For about a year after he started selling ngoh hiangs, Samuel enjoyed steady business even when more home-based ngoh hiang sellers popped up. “We started from selling 10 boxes a week. When there was good hype, we could sell up to 800 boxes a month,” he shares. “This was consistent for a year, and that was how we managed to survive the pandemic.”
4 of 5 Sales have gone down
But since June this year, Samuel says his sales have inexplicably “dropped by at least 50 per cent”. He tried coming up with promotions to attract customers, which worked for a short while. “Then it went down again,” he says, reckoning that it could be due to Covid-19 restrictions on gatherings and dining in. “My food is for gatherings. If you can only have two friends coming to your house, there’s no point in buying,” he surmises. But he adopts a can-do attitude: “We must be prepared for bad days, because we have had good days for a year. It’s part of running a business — how to maintain it when the hype is down.”

5 of 5He’s opening a dine-in cafe
Which is why Samuel has decided to open a standalone cafe to expand his customer base. The eatery, which is slated to open after Chinese New Year next year, is located within his father’s lighting shop in heartland Serangoon North, which will be semi-converted to house an F&B biz. “My dad’s business also took a hit, since his shop is the old-school kind and everyone is buying lighting from Taobao these days. His wish is for us to open a cafe with his extra space,” shares Samuel, who notes that it’s a more feasible spot than a mall. “If I open a kiosk in a shopping centre my sales will go up, but the rental will kill me,” he laughs.

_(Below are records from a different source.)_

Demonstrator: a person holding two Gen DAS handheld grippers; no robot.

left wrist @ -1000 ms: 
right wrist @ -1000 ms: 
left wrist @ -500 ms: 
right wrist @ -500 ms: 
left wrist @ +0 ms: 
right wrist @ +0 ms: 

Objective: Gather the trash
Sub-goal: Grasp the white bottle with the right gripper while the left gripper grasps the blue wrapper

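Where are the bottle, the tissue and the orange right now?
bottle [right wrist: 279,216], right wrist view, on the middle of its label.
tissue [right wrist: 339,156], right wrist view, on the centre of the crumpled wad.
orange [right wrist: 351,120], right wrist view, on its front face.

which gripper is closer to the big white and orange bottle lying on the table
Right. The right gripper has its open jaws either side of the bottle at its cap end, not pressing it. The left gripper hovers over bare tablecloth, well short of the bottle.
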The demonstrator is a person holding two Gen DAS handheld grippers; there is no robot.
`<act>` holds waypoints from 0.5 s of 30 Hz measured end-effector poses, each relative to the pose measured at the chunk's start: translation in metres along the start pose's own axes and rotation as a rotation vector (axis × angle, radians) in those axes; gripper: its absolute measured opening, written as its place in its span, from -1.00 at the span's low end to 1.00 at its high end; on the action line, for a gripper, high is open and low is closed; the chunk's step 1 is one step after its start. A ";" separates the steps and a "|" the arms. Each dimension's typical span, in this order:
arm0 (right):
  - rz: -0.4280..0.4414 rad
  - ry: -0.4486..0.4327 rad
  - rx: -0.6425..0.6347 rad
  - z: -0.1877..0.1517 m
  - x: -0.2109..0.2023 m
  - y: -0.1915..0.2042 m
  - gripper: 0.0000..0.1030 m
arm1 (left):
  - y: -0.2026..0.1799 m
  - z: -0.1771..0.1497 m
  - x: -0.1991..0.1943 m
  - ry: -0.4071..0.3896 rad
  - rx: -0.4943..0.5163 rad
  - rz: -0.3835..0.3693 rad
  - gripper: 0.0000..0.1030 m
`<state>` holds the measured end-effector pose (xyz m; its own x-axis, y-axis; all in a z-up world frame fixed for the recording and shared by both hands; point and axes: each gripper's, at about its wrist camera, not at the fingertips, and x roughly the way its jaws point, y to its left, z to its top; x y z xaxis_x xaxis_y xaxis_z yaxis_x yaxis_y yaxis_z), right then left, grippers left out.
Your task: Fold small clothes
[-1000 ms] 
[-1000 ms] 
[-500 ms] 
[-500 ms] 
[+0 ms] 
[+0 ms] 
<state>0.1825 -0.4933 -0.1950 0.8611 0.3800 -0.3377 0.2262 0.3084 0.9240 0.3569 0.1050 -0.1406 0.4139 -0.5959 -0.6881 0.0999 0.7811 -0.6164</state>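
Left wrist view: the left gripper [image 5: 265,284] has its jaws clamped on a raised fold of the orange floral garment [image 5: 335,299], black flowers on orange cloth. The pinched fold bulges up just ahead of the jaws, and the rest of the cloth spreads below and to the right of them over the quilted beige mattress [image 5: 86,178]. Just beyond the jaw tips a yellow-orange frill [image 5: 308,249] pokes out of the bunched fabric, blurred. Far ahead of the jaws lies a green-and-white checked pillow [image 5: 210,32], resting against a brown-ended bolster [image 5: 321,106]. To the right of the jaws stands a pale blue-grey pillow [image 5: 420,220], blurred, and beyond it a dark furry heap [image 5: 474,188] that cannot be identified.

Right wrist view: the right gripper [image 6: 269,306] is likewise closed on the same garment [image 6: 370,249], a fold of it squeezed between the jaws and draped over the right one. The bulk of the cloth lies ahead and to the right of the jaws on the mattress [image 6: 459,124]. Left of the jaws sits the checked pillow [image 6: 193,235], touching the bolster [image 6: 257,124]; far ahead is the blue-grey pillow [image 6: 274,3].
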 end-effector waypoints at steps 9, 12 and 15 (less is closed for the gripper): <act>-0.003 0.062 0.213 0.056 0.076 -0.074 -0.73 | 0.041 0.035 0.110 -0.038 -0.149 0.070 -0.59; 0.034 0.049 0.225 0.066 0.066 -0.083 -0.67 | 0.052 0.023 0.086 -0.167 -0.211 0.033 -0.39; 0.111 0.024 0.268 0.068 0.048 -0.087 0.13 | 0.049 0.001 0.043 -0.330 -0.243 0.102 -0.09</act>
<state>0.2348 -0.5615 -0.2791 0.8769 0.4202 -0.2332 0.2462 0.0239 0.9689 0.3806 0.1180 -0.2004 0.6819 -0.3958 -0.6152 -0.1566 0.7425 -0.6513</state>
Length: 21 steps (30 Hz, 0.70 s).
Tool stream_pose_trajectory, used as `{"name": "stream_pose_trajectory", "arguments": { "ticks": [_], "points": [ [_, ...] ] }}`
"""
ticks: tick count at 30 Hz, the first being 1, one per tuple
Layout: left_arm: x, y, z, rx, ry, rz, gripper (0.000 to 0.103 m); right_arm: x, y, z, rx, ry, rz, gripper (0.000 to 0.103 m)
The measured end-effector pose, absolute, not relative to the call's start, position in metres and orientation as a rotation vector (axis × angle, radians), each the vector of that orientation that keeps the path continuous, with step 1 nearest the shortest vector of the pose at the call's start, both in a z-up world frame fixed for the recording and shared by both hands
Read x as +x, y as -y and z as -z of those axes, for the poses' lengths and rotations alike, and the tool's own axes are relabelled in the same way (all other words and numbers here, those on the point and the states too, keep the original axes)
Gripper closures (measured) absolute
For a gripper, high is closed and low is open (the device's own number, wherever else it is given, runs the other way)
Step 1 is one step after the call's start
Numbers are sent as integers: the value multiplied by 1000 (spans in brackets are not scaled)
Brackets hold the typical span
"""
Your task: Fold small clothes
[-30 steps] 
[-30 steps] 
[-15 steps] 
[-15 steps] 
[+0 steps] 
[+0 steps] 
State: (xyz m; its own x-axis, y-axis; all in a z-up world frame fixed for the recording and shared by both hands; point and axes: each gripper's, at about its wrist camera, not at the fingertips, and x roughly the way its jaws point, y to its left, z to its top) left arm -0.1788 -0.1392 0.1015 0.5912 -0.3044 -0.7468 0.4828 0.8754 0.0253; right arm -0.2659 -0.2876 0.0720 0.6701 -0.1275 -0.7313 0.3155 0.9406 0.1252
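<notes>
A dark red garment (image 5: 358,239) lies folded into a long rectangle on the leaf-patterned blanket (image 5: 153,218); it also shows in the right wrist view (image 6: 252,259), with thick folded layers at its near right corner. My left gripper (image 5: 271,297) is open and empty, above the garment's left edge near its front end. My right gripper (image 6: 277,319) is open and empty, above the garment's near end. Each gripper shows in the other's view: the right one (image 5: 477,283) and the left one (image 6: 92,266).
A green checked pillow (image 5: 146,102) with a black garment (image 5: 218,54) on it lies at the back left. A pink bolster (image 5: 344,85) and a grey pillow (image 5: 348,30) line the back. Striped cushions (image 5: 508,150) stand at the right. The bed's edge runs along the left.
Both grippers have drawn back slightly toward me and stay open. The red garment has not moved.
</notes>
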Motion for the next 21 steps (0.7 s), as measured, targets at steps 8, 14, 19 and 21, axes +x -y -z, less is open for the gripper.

Opening his own cafe, Samuel says, will allow him to cater to walk-in customers (he currently delivers online orders only on Fridays and Saturdays, as the rest of the week is spent on making ngoh hiang). “I realised that the dynamics have changed. People don’t want to wait to eat anymore. They want the food now,” he says. “With my new shop we will be able to entertain people who want ngoh hiang immediately, and we will hop onto delivery platforms so they can order anytime.”